「あ、たっくん?直です。今から先生とランチするんだけど、たっくんもどう?ゆかりも誘うからぁ!うん…うん、わかったぁ!じゃあ、店の前で。」




あっさりOKでびっくりした。

「たっくんの携帯変な雑音入ってたよ?投げたからつぶれたんじゃない?」

「え~、そうかも。だって、壁に傷付いてたもん。」



たっくんはどんな想いで、携帯電話を投げつけたのだろう。



先生と直に感謝。



こうでもしてもらわないと、明日のバイトもどんな顔して行けばいいのかわからなかった。
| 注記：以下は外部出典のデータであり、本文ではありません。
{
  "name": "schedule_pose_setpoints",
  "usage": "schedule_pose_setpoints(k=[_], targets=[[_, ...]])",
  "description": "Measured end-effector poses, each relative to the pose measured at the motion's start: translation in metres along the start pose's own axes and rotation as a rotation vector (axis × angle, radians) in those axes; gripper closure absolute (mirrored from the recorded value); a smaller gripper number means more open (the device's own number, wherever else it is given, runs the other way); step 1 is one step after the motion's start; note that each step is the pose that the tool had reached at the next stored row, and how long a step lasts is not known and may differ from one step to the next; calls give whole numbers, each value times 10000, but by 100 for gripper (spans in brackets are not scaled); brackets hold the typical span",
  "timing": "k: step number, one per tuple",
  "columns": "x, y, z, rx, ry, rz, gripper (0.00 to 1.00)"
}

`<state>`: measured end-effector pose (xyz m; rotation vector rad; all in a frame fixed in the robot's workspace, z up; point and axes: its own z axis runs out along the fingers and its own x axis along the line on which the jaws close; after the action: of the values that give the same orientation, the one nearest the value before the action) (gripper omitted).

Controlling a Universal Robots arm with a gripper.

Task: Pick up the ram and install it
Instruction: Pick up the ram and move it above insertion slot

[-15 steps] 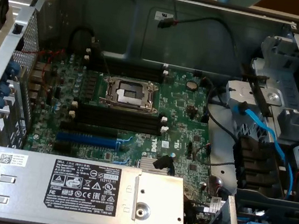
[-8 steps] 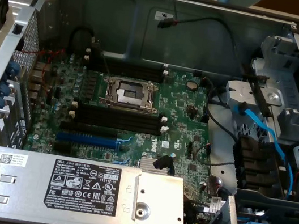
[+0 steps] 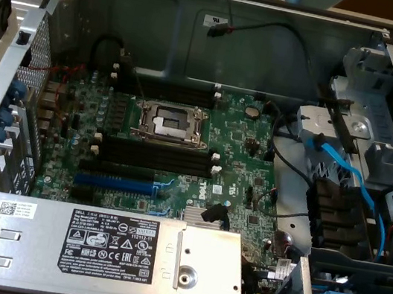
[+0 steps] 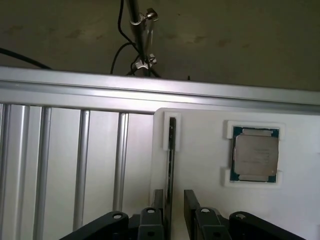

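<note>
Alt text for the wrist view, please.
The open claw sits astride the ram, a thin dark stick standing on edge in a white holder. A processor sits in another recess, beside an aluminium frame.

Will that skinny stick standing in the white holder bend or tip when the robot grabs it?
The ram probably stays stiff: it's a thin straight board standing on edge. It's likely light, being so thin. Out of the white holder it could tip, resting on a narrow edge.
</note>
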<state>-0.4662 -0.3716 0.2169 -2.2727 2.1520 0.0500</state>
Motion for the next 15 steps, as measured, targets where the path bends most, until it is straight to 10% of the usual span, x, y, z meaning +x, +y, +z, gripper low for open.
schedule_pose_setpoints(k=[7, 15], targets=[[-26, -3, 66, -204, 78, 6, 69], [-24, -3, 112, -245, 158, 9, 69]])
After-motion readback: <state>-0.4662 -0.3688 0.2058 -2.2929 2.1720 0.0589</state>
久しぶりにたっくんと一緒に働けるって言うのに…暗い気持ちのままで行きたくない。



私と直は、2人並んで髪の毛をクルクルと巻いた。


「先生と結婚したい?」


私は、鏡越しに直を見た。


「うん。したい。でも、今してもダメなんだ。もう少し私が大人にならなきゃ、結婚しても不安なまま。」


「直は、何が不安?」


「わかんない。そう聞かれるとよくわからないよ…でも、私だけの先生じゃないんだってわかってるけど、それが辛い。今も、誰かが先生を想って授業を受けてるのかなぁって想うと…こんな気持ちが一生続くと思うと…胃が痛いよ。だから、このまま結婚してもダメなんだぁ。もっと、自信を持てるまでは…」



直は前髪を整えながら話す。


ふと横顔を見つめる。


「ねぇ、ゆかり。私達、いつになったら恋愛で苦しまなくなるんだろうね。」


直がこっちを見て、にっこり笑った。